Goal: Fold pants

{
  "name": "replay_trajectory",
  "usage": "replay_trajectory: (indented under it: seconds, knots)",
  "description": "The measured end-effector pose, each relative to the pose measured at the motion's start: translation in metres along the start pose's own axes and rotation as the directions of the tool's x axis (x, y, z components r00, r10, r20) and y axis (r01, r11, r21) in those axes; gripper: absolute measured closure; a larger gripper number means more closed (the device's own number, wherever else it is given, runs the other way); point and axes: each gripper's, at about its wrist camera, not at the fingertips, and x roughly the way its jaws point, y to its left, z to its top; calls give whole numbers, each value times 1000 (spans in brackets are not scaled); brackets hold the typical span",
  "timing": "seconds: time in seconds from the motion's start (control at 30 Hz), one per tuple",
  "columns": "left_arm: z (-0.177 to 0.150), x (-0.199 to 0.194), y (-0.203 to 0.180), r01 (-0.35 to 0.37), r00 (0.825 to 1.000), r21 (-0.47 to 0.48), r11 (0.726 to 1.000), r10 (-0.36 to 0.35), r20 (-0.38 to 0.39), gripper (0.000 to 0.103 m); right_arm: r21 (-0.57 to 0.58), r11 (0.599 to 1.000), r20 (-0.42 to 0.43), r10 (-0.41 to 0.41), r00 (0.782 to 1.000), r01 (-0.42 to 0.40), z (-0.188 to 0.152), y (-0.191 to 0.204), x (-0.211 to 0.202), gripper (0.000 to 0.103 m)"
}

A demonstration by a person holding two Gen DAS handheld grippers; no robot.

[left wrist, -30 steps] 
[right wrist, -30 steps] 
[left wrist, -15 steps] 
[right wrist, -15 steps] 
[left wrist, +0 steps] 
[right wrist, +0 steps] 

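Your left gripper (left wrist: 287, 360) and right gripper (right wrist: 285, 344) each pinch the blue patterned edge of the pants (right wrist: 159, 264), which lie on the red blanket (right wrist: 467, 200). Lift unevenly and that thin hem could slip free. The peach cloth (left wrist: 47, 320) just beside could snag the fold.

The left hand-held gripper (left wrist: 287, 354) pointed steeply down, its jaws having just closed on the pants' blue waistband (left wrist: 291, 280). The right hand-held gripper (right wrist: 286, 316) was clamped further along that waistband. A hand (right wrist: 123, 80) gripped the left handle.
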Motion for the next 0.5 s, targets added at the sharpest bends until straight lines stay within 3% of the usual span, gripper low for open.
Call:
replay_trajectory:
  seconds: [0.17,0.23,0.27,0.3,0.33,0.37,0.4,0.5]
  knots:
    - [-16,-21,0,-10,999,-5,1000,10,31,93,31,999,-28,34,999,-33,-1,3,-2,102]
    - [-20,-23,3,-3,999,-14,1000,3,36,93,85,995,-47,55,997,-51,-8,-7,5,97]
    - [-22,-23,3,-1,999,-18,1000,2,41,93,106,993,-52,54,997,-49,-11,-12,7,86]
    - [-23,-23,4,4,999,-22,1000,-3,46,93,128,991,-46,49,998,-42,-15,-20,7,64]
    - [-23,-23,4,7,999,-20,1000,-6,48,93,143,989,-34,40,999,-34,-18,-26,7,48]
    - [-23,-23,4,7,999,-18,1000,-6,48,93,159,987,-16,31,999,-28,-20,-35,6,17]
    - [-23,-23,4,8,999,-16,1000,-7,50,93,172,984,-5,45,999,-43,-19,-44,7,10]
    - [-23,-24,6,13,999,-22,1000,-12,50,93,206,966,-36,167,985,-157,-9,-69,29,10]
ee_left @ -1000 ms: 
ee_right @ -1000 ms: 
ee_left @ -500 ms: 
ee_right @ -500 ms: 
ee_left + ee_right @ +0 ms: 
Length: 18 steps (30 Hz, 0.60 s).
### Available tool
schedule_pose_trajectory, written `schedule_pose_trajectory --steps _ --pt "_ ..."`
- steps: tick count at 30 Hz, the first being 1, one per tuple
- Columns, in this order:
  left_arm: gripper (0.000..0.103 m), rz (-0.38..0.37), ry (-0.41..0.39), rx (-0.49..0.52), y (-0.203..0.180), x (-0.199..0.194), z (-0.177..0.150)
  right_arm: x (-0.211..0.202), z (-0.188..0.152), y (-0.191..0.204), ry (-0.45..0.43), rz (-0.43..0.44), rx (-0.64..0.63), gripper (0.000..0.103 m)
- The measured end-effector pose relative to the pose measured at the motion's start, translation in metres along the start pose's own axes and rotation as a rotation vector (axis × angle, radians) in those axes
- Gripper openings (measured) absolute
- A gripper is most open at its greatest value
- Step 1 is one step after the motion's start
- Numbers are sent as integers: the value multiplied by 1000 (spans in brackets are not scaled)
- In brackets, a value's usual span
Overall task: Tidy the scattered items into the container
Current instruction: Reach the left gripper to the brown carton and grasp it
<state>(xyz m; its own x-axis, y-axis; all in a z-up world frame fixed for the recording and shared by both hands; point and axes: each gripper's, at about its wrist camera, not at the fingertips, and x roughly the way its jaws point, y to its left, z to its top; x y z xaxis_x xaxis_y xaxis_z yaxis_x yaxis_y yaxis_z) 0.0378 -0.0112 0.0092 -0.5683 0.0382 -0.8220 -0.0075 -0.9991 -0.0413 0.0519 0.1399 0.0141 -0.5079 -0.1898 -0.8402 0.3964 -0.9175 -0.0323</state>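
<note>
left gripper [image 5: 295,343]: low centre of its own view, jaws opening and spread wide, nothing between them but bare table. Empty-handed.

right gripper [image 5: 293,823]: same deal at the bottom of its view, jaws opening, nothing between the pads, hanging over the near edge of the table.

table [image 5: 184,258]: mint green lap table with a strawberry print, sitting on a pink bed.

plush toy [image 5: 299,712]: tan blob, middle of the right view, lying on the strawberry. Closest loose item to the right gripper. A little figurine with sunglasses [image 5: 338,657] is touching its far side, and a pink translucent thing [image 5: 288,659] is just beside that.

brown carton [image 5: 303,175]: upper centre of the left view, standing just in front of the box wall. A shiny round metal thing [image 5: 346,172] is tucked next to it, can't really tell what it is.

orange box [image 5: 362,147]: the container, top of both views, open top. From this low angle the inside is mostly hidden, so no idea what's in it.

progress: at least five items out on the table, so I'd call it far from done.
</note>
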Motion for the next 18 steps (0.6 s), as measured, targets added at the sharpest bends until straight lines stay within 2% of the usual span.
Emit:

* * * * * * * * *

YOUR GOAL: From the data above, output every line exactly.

OUTPUT FOR THIS TASK:
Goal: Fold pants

{
  "name": "replay_trajectory",
  "usage": "replay_trajectory: (indented under it: seconds, knots)",
  "description": "The measured end-effector pose, each relative to the pose measured at the motion's start: translation in metres along the start pose's own axes and rotation as the directions of the tool's x axis (x, y, z components r00, r10, r20) and y axis (r01, r11, r21) in those axes; gripper: absolute measured closure; a larger gripper number means more closed (the device's own number, wherever else it is given, runs the other way); point and axes: each gripper's, at about its wrist camera, not at the fingertips, and x roughly the way its jaws point, y to its left, z to its top; calls give whole numbers, each value times 1000 (spans in brackets are not scaled); brackets hold the typical span",
  "timing": "seconds: time in seconds from the motion's start (control at 30 Hz), one per tuple",
  "columns": "left_arm: z (-0.177 to 0.150), x (-0.199 to 0.194), y (-0.203 to 0.180), r01 (-0.35 to 0.37), r00 (0.825 to 1.000), r21 (-0.47 to 0.48), r11 (0.726 to 1.000), r10 (-0.36 to 0.35), r20 (-0.38 to 0.39), gripper (0.000 to 0.103 m); right_arm: r21 (-0.57 to 0.58), r11 (0.599 to 1.000), r20 (-0.42 to 0.43), r10 (-0.41 to 0.41), r00 (0.782 to 1.000), r01 (-0.42 to 0.40), z (-0.188 to 0.152), y (-0.191 to 0.204), x (-0.211 to 0.202), gripper (0.000 to 0.103 m)"
}

A demonstration by a person holding two Gen DAS handheld grippers; no robot.

[left wrist, -30 steps] 
[right wrist, -30 steps] 
[left wrist, -15 steps] 
[right wrist, -15 steps] 
[left wrist, +0 steps] 
[right wrist, +0 steps] 

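Your left gripper (left wrist: 287, 360) and right gripper (right wrist: 285, 344) each pinch the blue patterned edge of the pants (right wrist: 159, 264), which lie on the red blanket (right wrist: 467, 200). Lift unevenly and that thin hem could slip free. The peach cloth (left wrist: 47, 320) just beside could snag the fold.

The left hand-held gripper (left wrist: 287, 354) pointed steeply down, its jaws having just closed on the pants' blue waistband (left wrist: 291, 280). The right hand-held gripper (right wrist: 286, 316) was clamped further along that waistband. A hand (right wrist: 123, 80) gripped the left handle.
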Motion for the next 0.5 s, targets added at the sharpest bends until straight lines stay within 3% of the usual span, gripper low for open.
Call:
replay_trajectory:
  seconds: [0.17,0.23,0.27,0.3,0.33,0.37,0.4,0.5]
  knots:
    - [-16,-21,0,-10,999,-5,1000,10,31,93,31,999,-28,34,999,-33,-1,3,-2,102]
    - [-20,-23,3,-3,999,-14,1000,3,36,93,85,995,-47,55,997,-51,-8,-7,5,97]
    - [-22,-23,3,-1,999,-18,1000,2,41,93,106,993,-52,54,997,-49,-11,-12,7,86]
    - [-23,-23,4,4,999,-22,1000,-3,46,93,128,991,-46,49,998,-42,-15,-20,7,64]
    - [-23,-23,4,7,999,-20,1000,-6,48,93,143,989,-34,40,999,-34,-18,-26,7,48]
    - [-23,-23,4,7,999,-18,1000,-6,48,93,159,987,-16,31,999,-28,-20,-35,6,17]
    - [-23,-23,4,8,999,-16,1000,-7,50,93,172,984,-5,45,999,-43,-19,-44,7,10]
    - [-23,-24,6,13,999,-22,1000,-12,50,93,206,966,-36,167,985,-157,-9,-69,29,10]
ee_left @ -1000 ms: 
ee_right @ -1000 ms: 
ee_left @ -500 ms: 
ee_right @ -500 ms: 
ee_left + ee_right @ +0 ms: 
Length: 18 steps (30 Hz, 0.60 s).
### Available tool
schedule_pose_trajectory, written `schedule_pose_trajectory --steps _ --pt "_ ..."`
- steps: tick count at 30 Hz, the first being 1, one per tuple
- Columns, in this order:
  left_arm: gripper (0.000..0.103 m), rz (-0.38..0.37), ry (-0.41..0.39), rx (-0.49..0.52), y (-0.203..0.180), x (-0.199..0.194), z (-0.177..0.150)
  right_arm: x (-0.211..0.202), z (-0.188..0.152), y (-0.191..0.204), ry (-0.45..0.43), rz (-0.43..0.44), rx (-0.64..0.63), gripper (0.000..0.103 m)
- The measured end-effector pose relative to the pose measured at the motion's start, translation in metres along the start pose's own axes and rotation as a rotation vector (axis × angle, radians) in those axes
- Gripper openings (measured) absolute
- A gripper is most open at its greatest value
- Step 1 is one step after the motion's start
- Numbers are sent as integers: the value multiplied by 1000 (spans in brackets are not scaled)
- In brackets, a value's usual span
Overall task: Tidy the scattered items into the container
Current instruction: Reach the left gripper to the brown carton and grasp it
<state>(xyz m; its own x-axis, y-axis; all in a z-up world frame fixed for the recording and shared by both hands; point and axes: each gripper's, at about its wrist camera, not at the fingertips, and x roughly the way its jaws point, y to its left, z to its top; x y z xaxis_x xaxis_y xaxis_z yaxis_x yaxis_y yaxis_z) 0.0378 -0.0112 0.0092 -0.5683 0.0382 -0.8220 -0.0075 -0.9991 -0.0413 0.0519 0.1399 0.0141 -0.5079 -0.1898 -0.8402 0.3964 -0.9175 -0.0323</state>
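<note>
left gripper [image 5: 295,343]: low centre of its own view, jaws opening and spread wide, nothing between them but bare table. Empty-handed.

right gripper [image 5: 293,823]: same deal at the bottom of its view, jaws opening, nothing between the pads, hanging over the near edge of the table.

table [image 5: 184,258]: mint green lap table with a strawberry print, sitting on a pink bed.

plush toy [image 5: 299,712]: tan blob, middle of the right view, lying on the strawberry. Closest loose item to the right gripper. A little figurine with sunglasses [image 5: 338,657] is touching its far side, and a pink translucent thing [image 5: 288,659] is just beside that.

brown carton [image 5: 303,175]: upper centre of the left view, standing just in front of the box wall. A shiny round metal thing [image 5: 346,172] is tucked next to it, can't really tell what it is.

orange box [image 5: 362,147]: the container, top of both views, open top. From this low angle the inside is mostly hidden, so no idea what's in it.

progress: at least five items out on the table, so I'd call it far from done.
</note>
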Motion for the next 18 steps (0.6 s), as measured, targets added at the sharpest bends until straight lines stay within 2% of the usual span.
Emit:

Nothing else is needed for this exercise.